[WHAT IS BEING ASKED]:
Locate the line that contains "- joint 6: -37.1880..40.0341" in the entries below, then repeat it and every following line through the line that contains "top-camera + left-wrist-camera", exactly, and no others.
-.-.-
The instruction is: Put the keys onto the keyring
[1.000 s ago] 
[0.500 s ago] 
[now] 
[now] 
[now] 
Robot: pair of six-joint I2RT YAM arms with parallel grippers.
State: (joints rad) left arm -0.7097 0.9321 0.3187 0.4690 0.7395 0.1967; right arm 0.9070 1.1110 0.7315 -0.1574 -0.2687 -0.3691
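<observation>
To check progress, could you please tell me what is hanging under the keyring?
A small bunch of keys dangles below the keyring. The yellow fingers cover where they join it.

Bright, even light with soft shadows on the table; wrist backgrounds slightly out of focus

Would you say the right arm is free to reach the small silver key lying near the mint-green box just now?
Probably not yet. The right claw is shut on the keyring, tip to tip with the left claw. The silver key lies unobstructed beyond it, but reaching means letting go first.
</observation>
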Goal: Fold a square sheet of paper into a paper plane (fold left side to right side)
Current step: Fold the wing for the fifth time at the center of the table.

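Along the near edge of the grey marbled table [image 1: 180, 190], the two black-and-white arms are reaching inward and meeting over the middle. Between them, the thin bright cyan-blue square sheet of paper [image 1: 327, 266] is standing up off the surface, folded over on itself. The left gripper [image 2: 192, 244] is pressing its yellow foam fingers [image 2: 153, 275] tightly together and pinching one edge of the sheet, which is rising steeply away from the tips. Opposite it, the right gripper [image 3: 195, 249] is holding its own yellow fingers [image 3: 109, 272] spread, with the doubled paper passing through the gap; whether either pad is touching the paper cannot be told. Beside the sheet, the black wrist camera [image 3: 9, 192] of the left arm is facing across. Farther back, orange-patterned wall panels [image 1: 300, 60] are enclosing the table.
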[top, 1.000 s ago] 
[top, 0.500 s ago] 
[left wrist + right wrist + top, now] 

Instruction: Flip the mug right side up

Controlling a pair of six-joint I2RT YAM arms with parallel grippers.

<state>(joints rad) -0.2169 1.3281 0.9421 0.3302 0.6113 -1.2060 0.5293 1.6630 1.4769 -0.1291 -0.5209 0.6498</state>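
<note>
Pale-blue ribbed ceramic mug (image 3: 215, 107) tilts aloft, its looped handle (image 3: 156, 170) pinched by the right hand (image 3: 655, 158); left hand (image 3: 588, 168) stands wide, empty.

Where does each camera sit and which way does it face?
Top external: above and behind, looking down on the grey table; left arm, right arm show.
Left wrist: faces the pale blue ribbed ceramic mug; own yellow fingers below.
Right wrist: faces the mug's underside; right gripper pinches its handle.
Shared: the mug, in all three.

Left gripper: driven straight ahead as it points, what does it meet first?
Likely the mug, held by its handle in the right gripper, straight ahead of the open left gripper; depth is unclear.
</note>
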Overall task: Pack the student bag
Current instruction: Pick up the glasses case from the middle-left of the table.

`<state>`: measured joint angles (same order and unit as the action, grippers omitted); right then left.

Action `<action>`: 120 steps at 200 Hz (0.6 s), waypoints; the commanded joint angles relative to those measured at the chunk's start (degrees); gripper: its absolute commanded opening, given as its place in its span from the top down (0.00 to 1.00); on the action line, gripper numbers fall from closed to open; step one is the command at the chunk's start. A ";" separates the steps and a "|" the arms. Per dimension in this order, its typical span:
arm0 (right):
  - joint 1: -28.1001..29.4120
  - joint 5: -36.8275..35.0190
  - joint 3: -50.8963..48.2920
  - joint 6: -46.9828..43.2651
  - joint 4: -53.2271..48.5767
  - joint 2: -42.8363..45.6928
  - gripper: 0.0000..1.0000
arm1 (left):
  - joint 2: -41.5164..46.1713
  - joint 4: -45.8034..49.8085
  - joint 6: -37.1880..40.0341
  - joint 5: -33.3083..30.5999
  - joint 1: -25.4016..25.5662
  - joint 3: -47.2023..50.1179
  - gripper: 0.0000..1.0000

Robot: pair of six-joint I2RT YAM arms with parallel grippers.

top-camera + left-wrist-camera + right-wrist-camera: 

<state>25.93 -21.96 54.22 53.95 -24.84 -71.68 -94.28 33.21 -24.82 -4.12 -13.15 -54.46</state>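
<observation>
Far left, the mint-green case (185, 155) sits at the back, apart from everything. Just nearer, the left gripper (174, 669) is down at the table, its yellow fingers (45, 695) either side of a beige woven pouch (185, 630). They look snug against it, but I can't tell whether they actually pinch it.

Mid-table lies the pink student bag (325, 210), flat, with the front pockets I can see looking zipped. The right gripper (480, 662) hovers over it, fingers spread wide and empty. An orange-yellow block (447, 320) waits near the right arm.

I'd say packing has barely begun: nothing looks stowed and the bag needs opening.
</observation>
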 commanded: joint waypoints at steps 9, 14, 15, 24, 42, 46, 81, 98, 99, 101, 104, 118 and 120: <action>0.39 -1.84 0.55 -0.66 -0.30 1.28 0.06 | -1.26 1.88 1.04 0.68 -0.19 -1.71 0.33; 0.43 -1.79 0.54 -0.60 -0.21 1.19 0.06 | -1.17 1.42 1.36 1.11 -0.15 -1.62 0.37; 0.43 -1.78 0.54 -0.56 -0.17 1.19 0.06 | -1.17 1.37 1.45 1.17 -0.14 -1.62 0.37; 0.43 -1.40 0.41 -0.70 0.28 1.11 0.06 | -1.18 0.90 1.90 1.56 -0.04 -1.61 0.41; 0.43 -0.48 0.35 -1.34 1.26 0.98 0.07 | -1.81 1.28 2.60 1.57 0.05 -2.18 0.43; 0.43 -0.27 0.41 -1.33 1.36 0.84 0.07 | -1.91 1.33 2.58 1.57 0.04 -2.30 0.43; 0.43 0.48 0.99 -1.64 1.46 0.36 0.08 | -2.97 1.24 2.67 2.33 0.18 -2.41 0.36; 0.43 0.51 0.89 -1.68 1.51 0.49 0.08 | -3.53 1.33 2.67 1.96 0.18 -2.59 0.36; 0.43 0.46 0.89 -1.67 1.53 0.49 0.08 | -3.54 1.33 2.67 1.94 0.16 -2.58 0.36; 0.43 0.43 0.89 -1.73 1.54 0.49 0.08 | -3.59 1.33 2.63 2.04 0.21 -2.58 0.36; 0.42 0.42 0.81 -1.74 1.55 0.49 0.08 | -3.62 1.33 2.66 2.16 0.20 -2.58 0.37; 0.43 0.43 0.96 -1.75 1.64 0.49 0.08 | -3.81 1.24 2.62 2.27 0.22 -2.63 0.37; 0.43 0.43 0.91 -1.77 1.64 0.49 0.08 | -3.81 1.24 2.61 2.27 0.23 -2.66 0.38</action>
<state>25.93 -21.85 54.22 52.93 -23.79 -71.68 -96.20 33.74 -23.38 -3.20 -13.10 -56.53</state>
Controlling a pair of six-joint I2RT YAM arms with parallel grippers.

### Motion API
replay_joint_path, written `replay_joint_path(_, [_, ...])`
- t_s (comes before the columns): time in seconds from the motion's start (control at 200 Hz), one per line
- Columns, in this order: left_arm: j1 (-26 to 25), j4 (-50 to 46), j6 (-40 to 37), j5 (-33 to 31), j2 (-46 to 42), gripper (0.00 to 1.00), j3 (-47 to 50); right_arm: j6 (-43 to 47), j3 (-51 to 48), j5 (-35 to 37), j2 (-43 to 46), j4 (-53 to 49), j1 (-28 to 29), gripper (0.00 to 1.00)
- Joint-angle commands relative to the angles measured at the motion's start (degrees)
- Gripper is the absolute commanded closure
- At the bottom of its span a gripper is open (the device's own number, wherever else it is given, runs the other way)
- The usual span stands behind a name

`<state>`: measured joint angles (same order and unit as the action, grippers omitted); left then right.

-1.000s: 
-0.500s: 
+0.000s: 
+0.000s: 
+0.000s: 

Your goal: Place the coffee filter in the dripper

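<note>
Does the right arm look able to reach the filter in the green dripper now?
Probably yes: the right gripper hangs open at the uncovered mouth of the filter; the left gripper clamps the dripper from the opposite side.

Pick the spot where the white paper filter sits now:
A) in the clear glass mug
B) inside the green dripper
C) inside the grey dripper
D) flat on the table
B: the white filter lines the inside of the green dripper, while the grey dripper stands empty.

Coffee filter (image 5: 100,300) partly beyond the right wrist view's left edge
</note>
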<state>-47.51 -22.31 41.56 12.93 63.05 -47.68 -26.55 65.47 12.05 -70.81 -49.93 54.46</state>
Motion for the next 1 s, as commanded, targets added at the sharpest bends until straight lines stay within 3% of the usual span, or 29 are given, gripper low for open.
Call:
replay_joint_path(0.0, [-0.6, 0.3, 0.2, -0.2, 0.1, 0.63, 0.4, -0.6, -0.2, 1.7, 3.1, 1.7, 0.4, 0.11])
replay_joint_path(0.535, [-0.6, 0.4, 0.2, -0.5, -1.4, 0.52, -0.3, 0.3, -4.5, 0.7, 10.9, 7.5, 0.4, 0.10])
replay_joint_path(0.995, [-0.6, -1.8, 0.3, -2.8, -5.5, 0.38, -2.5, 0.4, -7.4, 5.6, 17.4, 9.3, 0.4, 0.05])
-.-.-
[OUTPUT OF THE TASK]:
  - joint 6: -37.1880..40.0341
  - joint 5: -33.3083..30.5999
  - joint 1: -25.4016..25.5662
  - joint 3: -47.2023..50.1179
  - gripper: 0.0000..1.0000

Robot: pair of six-joint I2RT YAM arms with parallel grippers.

top-camera + left-wrist-camera + right-wrist-camera: 

The exercise calls for nothing more than this answer.